His eyebrows arch slightly, a mix of surprise and intrigue crossing his face. I have the urge to bury myself under the blanket, but I resist, wanting to see his expression in the dim light that seeps through the window behind him.

“Is it Manasseh?” he asks.

“What? I'm overwhelmed by the flood of questions and suspicions.

“The boy who kissed you. Is he my brother?”

“Ewww, no!” I exclaim, and Sami seems relieved.

“Then what's going on between you two?”

My stomach knots, and unless I come up with a quick, believable explanation, I fear he'll grow suspicious. I can't bear the thought of him pulling away from me, even though I sense that he, too, noticed the change in our relationship. Once, we were as close as family, but lately, I've been doing Manasseh countless favors, and it must have raised some eyebrows.

“I felt bad about the shoulder thing... I guess I wanted to make things right with him. You... you guys have been my childhood friends; we were like family. Or at least, that's how it used to be,” I sigh, my voice tinged with disappointment and regret.

“Family? Is that what I am to you, Rebecca?” Samael continues to make me feel uneasy. More butterflies start fluttering in my stomach. What's with all these questions all of a sudden?

“Hey, it's my turn! Enough with the questions. Truth or dare?” I rush, and he moves closer to my bed, resting his chin on his arm stretched over the edge.

“Dare,” he says decisively, catching me off guard once again, his breath tickling my cheeks. Samael is very, very close to my face.

“I dare you to kiss me,” I whisper, completely forgetting my plan to join the Crasnic, especially when his lips are so close to mine.

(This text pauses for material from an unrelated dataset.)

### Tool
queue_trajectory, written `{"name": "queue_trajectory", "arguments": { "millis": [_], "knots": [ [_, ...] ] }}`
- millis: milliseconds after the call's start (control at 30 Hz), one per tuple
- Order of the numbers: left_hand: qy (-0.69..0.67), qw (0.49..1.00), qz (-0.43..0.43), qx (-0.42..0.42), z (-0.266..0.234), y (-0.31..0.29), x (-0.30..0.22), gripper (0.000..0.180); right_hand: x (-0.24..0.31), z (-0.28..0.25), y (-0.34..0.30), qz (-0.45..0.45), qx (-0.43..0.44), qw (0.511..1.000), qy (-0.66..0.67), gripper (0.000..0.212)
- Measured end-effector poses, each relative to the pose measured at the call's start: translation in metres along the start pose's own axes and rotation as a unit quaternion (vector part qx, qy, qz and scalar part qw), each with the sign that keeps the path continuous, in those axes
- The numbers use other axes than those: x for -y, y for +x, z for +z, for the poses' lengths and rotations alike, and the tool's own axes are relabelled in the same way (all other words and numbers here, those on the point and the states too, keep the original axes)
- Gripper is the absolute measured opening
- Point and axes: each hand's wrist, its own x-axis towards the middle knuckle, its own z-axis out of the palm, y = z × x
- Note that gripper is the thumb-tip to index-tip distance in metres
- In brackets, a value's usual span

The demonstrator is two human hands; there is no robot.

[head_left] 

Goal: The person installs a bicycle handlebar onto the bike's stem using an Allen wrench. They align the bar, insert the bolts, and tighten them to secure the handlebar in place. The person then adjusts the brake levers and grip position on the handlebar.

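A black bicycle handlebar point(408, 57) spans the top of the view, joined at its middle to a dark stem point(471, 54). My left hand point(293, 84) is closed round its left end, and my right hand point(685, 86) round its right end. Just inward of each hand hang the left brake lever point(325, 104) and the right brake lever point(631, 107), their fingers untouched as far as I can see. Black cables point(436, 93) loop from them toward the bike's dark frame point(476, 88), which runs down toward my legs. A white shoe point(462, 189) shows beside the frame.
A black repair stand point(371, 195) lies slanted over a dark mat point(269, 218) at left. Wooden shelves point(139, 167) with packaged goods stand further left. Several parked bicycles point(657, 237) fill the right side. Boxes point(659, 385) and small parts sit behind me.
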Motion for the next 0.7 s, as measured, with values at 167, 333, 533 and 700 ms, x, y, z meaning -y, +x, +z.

His eyes seem to sparkle in the darkness of the room, and I can tell that my boldness surprised him. He's surprised, but not bothered.

“Do you want to share your first kiss with me, Rebecca?”

“I want to continue... Do you remember? The druids' cave, over five years ago?”

“How could I forget that day when I hurt you?” Samael backs away, and I quickly pull my hand from under the blanket, grabbing the collar of his shirt.

“It was the day a boy kissed me for the first time. It was you! I want you to remain my first...”

…and my last, I think, but I don’t reveal my thoughts.